Diplomatie étrangère russe  – Arnaud Huss 

Le 10 mars, le ministre des Affaires étrangères Russe, M. Sergueï Lavrov, a évoqué les positions du Kremlin sur la situation actuelle des manifestations en Géorgie. Selon le Moscow Times, M. Lavrov a réagi de façon personnelle sur les récentes manifestations contre la réforme sur la loi controversée «des agents étrangers». Selon lui, les manifestations sont «orchestrées de l’étranger», et constituent une «tentative de coup d’Etat par la force», dans le but «d’irriter la Russie à ses frontières».

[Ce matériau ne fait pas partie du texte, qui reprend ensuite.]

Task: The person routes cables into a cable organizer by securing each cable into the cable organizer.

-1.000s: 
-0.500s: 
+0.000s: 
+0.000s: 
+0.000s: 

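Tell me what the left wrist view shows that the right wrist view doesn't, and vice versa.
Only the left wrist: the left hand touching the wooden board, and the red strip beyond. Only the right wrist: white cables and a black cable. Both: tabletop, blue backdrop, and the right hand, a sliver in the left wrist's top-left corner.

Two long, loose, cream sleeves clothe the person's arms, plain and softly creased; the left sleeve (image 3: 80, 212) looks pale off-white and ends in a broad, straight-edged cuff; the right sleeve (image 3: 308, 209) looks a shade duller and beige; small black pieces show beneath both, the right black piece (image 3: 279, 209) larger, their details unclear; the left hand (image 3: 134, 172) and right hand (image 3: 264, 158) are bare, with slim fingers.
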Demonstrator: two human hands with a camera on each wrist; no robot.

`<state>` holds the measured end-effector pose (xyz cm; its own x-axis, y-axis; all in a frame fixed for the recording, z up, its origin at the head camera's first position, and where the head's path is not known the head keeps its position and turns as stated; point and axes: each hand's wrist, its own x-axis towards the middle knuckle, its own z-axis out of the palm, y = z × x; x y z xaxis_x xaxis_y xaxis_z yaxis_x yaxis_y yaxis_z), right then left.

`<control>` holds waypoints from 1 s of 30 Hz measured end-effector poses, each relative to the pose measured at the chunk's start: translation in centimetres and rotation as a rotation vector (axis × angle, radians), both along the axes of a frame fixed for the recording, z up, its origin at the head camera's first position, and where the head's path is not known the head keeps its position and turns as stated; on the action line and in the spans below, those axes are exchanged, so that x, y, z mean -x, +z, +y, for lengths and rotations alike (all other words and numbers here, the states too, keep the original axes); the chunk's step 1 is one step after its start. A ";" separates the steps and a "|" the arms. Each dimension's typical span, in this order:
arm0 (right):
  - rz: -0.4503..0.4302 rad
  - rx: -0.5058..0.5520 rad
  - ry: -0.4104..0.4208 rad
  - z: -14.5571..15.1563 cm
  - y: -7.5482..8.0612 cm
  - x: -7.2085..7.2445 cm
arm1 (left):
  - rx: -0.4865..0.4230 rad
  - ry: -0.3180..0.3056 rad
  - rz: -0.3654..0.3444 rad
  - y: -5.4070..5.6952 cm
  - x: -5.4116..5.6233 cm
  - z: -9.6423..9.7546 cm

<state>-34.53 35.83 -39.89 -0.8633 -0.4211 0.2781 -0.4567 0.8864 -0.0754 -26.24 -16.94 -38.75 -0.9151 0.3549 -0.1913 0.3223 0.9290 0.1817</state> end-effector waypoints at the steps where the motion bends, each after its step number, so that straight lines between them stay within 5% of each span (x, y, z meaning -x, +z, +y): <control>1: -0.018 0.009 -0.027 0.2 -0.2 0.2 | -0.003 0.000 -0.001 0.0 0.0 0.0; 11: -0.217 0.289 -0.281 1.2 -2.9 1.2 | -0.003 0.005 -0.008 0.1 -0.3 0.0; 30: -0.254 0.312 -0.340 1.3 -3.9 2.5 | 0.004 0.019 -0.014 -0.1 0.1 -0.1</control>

Selon le ministre des Affaires étrangères russes, les ONG pro-démocratie géorgiennes ont reçu des financements étrangers à hauteur de 20 % de leur budget. Cela ressemble étroitement aux événements de Maïdan, en Ukraine, en 2014, notamment sur le caractère de l’indignation occidentale face à des gouvernements jugés en accointance avec Moscou. De plus, le ministre a fait la comparaison entre les manifestations antigouvernementales qui ont eu lieu en Moldavie, ces dernières semaines, et celles de Géorgie. Il estime que le droit international est appliqué à sens unique, et que les manifestations en Géorgie, relèvent «des intérêts de l’Occident», tandis que celles de Moldavie, révèlent de «celui des autres». Il a ensuite mis en garde les pays du voisinage de la Russie, «sur le danger et la menace que pèsent les Etats-Unis et leurs alliés de l’OTAN». «Leurs intérêts sont dans leur domination et leur hégémonie sur les affaires mondiales», a-t-il rapporté.